Sri Aurobindo, The Ideal of Human Unity, Part Two, Chapter 18, The Ideal Solution — A Free Grouping of Mankind, pg. 165

When the Mind Tries to Organize the Path of Human Unity

The mental consciousness likes to create castles in the air, developing theories and ideas that “make sense” and which represent a systematic and organized approach to things.  The problem with applying this approach to human unity is that we are not dealing with inert material things which can be lined up, counted and built up, but rather, with vital reactions based on long history that are not so easily clubbed together.

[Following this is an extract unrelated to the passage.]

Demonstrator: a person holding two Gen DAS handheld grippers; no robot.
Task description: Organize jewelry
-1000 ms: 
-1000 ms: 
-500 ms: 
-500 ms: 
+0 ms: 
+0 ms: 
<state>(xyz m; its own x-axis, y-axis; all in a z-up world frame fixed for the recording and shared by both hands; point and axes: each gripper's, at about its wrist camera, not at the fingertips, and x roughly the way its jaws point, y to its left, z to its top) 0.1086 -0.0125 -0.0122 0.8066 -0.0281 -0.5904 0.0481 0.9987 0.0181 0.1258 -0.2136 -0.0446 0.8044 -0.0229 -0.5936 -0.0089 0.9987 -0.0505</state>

The mind would look at natural language or cultural groupings, or perhaps racial groupings, and use that as the basis for large continental formations which would then interact on the world level with each other.  A brief review of history however shows the limitations of this approach.

Sri Aurobindo notes:  “It is easy to build up a system in the mind and propose to erect it on foundations which would be at first sight rational and convenient.  At first sight it would seem that the unity of mankind could most rationally and conveniently arrange itself upon the basis of a European grouping, an Asiatic grouping, an American grouping, with two or three sub-groups in America, Latin and English-speaking, three in Asia, the Mongolian, Indian and West Asian, with Moslem North Africa perhaps as a natural annexe to the third of these, four in Europe, the Latin, Slavonic, Teutonic and Anglo-Celtic, the latter with the colonies that still chose to adhere to it, while Central and Southern Africa might be left to develop under present conditions but with the more humane and progressive principles upon which the sentiment of a united humanity would insist.”

The obstacles to this approach however are considerable, given historical reality:  “… nations closely connected by every apparent tie, are actually divided by stronger antipathies than those more ideative and less actual which separate them from peoples who have with them no tie of affinity.  Mongolian Japan and Mongolian China are sharply divided from each other in sentiment; Arab and Turk and Persian, although one in Islamic religion and culture, would not, if their present sentiments towards each other persisted, make an entirely happy family.  Scandanavian Norway and Sweden had everything to draw them together and perpetuate their union, — except a strong, if irrational sentiment which made the continuance of that union impossible.”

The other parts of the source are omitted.